◆ ASSIGNMENT
Which lines of the records below contain the word "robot"? Show each one.
□ □ □ □ □ □ □
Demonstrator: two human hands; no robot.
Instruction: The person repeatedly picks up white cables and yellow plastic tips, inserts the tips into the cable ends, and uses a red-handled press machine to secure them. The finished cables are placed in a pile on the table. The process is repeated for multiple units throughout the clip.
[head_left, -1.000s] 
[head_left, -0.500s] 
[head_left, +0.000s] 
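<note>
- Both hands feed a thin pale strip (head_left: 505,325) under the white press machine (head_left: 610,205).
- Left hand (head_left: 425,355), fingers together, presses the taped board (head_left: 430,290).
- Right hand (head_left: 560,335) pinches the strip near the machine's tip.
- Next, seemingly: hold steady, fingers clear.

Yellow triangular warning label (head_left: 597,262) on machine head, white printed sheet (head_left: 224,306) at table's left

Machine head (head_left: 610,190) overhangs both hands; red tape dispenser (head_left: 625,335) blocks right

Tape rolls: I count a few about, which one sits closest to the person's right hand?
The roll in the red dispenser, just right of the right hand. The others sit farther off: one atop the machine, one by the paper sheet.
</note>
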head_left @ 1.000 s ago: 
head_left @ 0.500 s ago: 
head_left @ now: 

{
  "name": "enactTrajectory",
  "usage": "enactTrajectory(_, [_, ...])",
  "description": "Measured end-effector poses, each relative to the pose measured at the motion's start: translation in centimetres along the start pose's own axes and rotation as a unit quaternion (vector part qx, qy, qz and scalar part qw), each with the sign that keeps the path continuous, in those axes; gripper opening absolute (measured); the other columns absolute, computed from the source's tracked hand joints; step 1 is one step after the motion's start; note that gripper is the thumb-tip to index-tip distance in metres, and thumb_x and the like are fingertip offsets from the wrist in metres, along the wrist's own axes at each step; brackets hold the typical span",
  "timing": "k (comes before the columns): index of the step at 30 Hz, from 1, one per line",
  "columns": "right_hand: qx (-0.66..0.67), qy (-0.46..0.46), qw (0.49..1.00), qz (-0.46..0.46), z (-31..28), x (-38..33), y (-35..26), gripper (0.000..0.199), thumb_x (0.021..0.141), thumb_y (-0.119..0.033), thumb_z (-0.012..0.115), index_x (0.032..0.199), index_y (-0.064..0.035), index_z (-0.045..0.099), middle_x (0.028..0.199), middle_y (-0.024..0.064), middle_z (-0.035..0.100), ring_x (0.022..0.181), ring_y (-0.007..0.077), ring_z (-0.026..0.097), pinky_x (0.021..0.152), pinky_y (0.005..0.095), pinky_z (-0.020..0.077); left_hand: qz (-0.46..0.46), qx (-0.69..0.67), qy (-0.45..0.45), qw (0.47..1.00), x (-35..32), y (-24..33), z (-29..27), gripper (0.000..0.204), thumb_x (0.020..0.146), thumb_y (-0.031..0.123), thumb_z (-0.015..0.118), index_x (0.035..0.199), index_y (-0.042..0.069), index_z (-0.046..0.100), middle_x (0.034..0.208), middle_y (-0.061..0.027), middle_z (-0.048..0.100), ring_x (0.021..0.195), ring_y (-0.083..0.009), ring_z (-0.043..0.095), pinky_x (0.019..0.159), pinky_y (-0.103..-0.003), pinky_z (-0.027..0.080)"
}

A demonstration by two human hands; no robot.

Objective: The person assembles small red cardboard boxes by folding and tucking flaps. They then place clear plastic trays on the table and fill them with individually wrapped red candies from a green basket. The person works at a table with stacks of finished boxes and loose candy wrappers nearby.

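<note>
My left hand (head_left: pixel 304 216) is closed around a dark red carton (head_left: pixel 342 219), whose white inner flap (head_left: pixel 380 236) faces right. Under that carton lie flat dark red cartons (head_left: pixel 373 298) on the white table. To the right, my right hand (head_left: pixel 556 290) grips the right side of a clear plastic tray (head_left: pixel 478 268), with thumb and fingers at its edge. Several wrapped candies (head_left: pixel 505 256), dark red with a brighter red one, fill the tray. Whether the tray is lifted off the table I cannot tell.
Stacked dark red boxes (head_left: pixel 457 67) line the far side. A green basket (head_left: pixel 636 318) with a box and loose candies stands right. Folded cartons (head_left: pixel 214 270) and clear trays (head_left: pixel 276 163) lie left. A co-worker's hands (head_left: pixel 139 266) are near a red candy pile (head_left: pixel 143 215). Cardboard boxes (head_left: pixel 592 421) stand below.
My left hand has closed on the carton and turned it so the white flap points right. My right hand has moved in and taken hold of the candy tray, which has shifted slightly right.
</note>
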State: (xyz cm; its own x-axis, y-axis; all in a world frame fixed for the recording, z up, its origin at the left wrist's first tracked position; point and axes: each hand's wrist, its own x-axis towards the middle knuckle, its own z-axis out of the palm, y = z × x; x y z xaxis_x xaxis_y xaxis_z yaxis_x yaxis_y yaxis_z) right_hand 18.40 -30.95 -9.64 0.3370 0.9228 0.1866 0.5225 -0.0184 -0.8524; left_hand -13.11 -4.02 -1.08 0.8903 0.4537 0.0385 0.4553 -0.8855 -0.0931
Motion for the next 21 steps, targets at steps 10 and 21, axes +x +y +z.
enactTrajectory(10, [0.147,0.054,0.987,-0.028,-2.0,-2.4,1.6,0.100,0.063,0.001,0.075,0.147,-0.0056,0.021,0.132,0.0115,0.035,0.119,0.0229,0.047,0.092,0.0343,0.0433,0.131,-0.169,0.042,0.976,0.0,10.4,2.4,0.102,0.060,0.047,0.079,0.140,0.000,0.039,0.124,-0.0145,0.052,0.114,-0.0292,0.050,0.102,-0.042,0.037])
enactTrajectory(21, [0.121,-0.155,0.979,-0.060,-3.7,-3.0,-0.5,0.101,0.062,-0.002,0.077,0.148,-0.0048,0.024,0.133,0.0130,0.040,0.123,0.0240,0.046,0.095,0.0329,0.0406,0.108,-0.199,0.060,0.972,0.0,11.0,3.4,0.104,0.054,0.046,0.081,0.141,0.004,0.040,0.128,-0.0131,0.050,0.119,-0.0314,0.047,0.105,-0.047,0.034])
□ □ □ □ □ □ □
◆ EXERCISE RESULT
Demonstrator: two human hands; no robot.
A demonstration by two human hands; no robot.

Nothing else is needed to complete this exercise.